Work instructions »
Reproduce word for word the lines between those holding "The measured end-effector" and "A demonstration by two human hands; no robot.", inclusive, and nothing else from the data below.

______

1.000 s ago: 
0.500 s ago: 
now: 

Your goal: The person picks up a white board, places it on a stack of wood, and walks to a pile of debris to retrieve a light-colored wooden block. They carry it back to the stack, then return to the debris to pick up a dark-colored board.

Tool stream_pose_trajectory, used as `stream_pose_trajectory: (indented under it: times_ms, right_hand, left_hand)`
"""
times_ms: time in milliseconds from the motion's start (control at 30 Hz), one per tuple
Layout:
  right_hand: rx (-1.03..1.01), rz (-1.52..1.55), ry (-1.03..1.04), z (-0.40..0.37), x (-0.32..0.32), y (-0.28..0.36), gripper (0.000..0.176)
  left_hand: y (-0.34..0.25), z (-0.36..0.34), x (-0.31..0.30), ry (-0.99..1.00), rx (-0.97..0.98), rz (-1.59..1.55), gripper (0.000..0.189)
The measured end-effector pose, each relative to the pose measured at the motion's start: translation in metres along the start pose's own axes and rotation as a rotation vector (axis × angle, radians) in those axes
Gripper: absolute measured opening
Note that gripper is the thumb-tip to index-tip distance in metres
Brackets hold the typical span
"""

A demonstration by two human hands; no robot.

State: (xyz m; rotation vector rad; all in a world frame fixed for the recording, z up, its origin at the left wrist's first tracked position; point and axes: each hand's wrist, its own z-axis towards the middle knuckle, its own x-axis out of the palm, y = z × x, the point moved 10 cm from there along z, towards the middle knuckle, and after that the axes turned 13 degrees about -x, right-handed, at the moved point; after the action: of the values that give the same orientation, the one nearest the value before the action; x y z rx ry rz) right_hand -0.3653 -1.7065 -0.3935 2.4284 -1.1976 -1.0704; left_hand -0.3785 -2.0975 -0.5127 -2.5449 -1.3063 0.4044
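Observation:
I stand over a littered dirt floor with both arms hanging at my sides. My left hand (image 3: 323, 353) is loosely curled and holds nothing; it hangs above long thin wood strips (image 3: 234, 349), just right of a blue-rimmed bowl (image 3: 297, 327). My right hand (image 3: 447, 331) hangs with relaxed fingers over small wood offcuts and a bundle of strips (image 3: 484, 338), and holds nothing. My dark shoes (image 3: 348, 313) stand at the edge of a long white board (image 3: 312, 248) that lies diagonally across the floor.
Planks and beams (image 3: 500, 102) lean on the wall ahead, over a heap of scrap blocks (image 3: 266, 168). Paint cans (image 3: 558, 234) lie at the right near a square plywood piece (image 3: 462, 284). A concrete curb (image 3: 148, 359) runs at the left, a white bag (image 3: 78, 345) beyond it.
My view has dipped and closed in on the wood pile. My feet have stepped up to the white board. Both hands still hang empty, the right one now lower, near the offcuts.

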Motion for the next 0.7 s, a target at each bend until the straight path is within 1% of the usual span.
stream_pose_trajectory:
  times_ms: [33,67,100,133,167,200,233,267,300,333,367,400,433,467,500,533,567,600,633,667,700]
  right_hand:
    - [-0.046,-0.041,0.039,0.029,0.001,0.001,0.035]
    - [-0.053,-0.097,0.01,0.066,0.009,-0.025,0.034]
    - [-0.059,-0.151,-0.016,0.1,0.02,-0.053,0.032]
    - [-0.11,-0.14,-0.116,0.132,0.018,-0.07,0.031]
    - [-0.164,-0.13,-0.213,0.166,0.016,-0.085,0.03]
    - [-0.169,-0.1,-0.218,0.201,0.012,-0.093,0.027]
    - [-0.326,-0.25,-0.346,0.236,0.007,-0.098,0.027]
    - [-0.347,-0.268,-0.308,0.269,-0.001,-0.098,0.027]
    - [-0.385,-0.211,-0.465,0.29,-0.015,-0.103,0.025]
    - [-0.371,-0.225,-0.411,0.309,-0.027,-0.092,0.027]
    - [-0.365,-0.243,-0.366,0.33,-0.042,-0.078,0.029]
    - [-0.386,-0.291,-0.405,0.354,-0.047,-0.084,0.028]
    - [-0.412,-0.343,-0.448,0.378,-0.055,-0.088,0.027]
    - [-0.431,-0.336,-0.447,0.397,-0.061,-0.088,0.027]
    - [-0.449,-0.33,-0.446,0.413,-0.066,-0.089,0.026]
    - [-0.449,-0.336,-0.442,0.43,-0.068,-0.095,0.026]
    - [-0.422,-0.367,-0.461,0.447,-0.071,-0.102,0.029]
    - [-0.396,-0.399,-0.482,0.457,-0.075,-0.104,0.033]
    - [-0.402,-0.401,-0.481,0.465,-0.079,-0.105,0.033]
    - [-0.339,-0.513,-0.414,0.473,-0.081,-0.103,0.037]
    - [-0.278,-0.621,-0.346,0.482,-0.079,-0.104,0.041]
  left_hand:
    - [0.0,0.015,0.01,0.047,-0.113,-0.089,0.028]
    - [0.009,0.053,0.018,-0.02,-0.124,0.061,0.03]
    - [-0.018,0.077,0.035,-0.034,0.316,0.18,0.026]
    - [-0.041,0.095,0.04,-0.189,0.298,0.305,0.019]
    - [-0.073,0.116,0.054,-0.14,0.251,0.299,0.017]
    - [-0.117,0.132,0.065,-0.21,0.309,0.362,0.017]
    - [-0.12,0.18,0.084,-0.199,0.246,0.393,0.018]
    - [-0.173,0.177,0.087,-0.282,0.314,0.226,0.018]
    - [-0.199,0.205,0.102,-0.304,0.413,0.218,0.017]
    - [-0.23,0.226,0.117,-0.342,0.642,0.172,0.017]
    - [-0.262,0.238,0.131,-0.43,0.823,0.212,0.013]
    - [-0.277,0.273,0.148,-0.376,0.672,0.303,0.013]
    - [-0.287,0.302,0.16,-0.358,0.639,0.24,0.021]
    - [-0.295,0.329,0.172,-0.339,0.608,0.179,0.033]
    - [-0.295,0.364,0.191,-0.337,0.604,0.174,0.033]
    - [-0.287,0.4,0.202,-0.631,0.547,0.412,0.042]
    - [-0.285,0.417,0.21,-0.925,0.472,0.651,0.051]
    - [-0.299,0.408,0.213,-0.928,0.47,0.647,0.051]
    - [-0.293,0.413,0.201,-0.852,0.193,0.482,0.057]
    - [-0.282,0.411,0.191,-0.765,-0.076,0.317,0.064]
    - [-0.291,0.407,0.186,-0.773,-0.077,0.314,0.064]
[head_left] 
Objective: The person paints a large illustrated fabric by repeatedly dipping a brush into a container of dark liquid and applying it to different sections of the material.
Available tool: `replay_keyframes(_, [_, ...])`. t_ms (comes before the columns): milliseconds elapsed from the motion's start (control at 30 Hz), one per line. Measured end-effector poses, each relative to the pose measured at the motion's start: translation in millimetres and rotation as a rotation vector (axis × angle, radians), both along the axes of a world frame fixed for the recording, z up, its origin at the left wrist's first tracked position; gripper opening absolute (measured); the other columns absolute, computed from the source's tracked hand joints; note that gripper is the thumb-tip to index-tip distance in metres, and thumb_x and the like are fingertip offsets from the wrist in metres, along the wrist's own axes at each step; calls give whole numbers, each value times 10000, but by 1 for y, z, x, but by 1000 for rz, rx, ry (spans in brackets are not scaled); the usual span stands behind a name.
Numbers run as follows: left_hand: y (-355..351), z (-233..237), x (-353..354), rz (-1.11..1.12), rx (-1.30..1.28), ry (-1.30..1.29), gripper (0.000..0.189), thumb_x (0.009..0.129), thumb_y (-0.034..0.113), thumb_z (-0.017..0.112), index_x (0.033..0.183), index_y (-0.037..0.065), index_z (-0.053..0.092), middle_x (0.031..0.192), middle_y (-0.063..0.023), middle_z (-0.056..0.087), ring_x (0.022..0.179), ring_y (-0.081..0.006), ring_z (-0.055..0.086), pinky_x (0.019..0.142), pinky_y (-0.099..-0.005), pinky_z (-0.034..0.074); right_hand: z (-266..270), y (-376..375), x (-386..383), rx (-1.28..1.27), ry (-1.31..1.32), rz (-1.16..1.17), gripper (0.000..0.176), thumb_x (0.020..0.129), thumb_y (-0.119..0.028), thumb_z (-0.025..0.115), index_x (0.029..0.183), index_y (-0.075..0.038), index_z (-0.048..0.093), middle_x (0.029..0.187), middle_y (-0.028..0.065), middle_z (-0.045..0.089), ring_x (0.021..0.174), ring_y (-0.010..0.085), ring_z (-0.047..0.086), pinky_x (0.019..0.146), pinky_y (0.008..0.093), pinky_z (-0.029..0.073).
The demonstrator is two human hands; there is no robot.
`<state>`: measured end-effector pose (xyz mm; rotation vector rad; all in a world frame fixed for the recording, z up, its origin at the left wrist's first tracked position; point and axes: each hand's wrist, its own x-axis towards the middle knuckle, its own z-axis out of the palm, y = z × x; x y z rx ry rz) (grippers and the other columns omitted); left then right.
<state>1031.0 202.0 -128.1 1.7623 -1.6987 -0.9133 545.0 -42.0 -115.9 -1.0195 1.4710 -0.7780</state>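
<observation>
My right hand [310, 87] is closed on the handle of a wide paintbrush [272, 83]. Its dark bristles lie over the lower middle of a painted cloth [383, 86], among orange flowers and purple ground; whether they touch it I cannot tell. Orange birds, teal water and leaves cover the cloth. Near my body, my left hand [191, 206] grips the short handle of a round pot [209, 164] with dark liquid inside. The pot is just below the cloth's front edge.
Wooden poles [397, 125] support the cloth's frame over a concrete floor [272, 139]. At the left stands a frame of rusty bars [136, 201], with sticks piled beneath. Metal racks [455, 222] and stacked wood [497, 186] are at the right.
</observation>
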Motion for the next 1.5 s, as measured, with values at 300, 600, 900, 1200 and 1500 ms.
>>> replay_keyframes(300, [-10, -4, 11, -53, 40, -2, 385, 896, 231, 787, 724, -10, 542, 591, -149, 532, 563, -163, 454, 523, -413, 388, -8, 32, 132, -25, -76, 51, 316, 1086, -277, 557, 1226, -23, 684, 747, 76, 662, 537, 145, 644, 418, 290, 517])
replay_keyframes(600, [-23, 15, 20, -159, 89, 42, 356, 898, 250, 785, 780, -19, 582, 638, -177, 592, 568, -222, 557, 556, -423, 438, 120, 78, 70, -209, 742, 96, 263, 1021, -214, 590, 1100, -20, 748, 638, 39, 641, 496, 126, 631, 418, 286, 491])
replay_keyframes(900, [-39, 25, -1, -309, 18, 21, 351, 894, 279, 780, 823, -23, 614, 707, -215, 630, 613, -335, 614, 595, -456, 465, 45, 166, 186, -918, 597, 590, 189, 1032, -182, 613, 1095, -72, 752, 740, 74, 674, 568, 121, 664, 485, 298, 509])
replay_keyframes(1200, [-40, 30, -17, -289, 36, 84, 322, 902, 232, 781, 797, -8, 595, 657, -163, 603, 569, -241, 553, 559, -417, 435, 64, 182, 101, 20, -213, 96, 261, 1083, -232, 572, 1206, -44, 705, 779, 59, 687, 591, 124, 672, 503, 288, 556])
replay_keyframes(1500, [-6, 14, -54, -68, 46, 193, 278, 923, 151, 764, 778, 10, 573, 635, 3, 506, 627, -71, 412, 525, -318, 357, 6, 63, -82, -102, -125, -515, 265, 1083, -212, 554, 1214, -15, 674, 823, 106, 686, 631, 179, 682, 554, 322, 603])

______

Answer box »
The measured end-effector pose, each relative to the pose measured at the motion's start: translation in metres along the start pose's own axes and rotation as a rotation vector (axis × angle, radians) in those axes
Gripper: absolute measured opening
Note that gripper is the thumb-tip to index-tip distance in metres
Brackets hold the typical span
"""

A demonstration by two human hands; no robot.

The exercise contains nothing more.